Améliorer la recyclabilité
Plus largement, les évolutions de l’emballage airless visent à le rendre toujours plus recyclable. Le transformateur de plastique CEP Cosmétique a, par exemple, mis au point une pompe airless fabriquée principalement en PP, compatible avec des formules liquides ou visqueuses. «Nous avons conçu la pompe CEP Airless à piston pour le marché du soin, avec un dosage faible – jusqu’à 0,16 ml, et pour des contenants de 15 à 50 ml. Il existe peu de pompe en 100% plastique pour ces contenances, car il est difficile de miniaturiser les composants. Vu leur dimension, il était nécessaire de créer un ensemble simple. Le moteur de la pompe inclut trois composants : un soufflet en PE, qui remplace le ressort en métal, un clapet d’entrée et un de sortie. Les interfaces entre ces composants sont fixes, non coulissants, pour garantir une bonne répétitivité et longévité. Cela a demandé un grand travail de développement de moule. Le design du soufflet et l’assemblage des composants comptent également. Il ne s’agit pas d’une simple substitution de ressort !», détaille Vincent Joffre, directeur commercial pour CEP Cosmétique. Cette nouvelle pompe, en phase d’industrialisation, a posé des challenges techniques à différents niveaux. Le ressenti à l’usage devait être identique à celui d’une pompe classique, notamment dans la répétitivité des doses et la douceur d’actionnement. Cela passe par la conception même de la pompe et les matériaux choisis. Par ailleurs, la protection de la formule devait être optimum : un obturateur de sortie a été intégré pour empêcher l’oxygène de pénétrer le pack. Dans son usine de Thiers (Puy-de-Dôme), CEP a investi près de 2 millions d’euros dans une ligne pouvant produire jusqu’à 7 millions de pompes par an. La pompe CEP Airless, en cours de certification RecyClass A, devrait être disponible sur le marché en septembre. Elle peut également être fabriquée en plastique recyclé.

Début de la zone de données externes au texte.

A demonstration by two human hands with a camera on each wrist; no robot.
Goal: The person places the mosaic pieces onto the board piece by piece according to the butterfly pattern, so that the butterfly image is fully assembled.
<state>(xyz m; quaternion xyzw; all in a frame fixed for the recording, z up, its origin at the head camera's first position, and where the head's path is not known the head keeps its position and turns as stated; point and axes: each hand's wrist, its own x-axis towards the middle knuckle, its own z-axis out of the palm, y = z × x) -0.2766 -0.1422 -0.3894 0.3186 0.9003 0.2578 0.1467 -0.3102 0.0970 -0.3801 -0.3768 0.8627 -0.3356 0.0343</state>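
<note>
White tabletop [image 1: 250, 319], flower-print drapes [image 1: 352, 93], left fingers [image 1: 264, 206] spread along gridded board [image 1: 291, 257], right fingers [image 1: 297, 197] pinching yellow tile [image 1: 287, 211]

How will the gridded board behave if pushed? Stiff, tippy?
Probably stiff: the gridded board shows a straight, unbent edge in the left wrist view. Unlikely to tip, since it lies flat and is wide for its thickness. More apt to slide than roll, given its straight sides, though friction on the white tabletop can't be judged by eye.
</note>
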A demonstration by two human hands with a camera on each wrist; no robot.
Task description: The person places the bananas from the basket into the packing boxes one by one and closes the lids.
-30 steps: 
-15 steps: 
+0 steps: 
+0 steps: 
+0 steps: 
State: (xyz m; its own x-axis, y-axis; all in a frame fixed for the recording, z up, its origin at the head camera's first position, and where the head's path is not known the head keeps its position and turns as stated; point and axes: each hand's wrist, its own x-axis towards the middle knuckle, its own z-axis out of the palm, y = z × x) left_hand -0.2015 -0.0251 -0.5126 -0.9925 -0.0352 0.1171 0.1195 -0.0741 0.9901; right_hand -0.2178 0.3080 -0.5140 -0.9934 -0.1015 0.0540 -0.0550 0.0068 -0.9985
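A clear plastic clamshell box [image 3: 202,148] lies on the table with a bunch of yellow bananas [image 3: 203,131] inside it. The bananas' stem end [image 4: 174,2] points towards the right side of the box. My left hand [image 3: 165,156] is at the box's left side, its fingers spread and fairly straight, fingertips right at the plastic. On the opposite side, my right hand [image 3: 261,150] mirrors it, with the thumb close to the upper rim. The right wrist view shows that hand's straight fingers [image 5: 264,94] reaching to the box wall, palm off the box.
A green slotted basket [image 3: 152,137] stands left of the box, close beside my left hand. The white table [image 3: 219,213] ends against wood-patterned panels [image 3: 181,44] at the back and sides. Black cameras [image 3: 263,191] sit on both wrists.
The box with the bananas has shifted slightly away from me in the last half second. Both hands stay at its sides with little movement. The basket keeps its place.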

Quant au fournisseur Aptar Beauty, il cherche à remplacer les matières en plastique transparentes, comme le SAN, par d’autres matériaux recyclables, tel le PET, particulièrement compatible et adapté aux nouvelles formules de teint. «Notre objectif est de développer un pack airless fabriqué en un seul type de plastique, à l’instar de notre pompe Future en 100% PE. Cela permettrait de maximiser le nombre de boucle de recyclage, ce qui induit de ne pas mélanger différents plastiques», explique Patrick Bousquel. Aptar Beauty a, en outre, conçu un emballage airless en verre à piston, doté de la pompe Evolution. «Le verre assure une bonne barrière à l’oxygène, et les marques l’apprécient pour l’expérience premium que ce matériau procure. La difficulté technique principale de cet emballage est de faire coulisser un piston en plastique dans un tube en verre, car les tolérances sont différentes. Nous avons conçu un piston spécifique pour cela», révèle Patrick Bousquel. Un pilote en 30 ml est en cours.